Of course, it’s important for organizations to carefully consider the potential impact of automation on their workforce. While automation can free up human workers to focus on more value-added activities, it can cause anxiety among employees. Good automation focuses on people and making their work more meaningful. Good automation takes the robots out of humans and allows them to focus on the tasks that only humans can do. It’s important for organizations to have a clear plan in place for training and supporting employees who may be affected by automation and to consider ways to upskill and retrain workers to take advantage of new opportunities created by automation.
A word of warning. Many organizations jumped on the automation bandwagon but did so without engaging in best practices. This often led to poor outcomes and defunct automation programs. While the temptation may be to swear off automation, it is important to remember two things. Technology is evolving quickly. A project that five years ago took ten months and was 60% accurate/effective now takes six weeks and is 99% accurate/effective. What failed a few years ago might be “easy” now. Two, automation isn’t going anywhere. 57% of organizations are in the piloting stage of automation. If you aren’t, your competitors are.
Getting Started with Automation
An effective way to start the automation journey is to find an automation partner. Good partners will help you identify high-ROI use cases that fit into your strategic goals. They will ensure that best practices are followed and documentation is provided, future-proofing your automation program. Good automation remains in use because it becomes essential for the organization. Think of a household automation like the dryer or dishwasher – you can live without them, but it would make your household far less efficient. Top-down initiatives often settle on pet projects that don’t have the impact desired. Be sure to involve your lowest-level subject matter experts in the discovery phase. Your C-suite will know the strategy for the next 12 to 18 months. Your SMEs will know what processes really need automation. Your automation partner will help select the process candidates that fit into your organization’s strategy.

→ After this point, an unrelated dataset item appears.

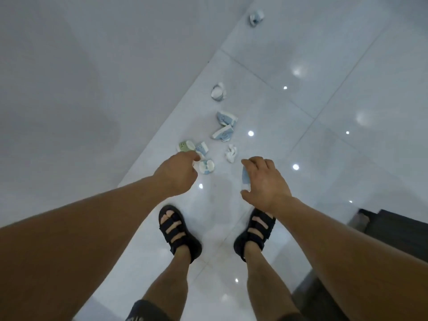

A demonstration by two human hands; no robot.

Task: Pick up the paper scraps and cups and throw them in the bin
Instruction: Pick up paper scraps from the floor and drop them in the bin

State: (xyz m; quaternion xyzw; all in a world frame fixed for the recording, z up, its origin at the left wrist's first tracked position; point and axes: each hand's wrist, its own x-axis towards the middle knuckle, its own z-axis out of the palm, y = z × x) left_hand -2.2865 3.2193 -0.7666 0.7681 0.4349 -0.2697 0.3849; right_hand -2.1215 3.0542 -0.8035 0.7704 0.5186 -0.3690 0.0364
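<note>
Right hand (266,184) gripping blue cup (245,178), left hand (178,174) near crushed cups (206,166)

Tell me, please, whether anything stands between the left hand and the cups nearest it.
Nothing visible does. The left hand sits right beside the nearest blue cup and the crushed cup; only floor tile shows between them.

Right hand (264,181) hides most of blue cup (245,176); dark object (398,224) cut by right edge.
</note>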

Automation, particularly intelligent automation and RPA, can be valuable tools for organizations looking to weather a recession and emerge stronger on the other side. By reducing labor costs, increasing efficiency and productivity, and improving customer satisfaction, automation can help organizations maintain profitability and stay competitive during a downturn. Firms that engage in automation are poised to not only survive uncertainty but thrive in it.